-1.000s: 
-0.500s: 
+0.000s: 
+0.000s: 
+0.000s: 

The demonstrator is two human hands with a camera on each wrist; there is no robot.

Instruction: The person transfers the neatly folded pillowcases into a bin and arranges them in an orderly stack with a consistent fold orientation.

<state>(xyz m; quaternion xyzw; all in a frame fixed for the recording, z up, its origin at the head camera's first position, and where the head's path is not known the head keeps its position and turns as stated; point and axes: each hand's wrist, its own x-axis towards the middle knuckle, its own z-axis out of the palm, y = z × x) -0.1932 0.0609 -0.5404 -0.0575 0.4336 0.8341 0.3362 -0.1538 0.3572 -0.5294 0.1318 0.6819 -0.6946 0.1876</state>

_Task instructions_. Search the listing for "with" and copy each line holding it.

_Result of the exercise_.
The demonstrator is two human hands with a camera on each wrist; there is no robot.
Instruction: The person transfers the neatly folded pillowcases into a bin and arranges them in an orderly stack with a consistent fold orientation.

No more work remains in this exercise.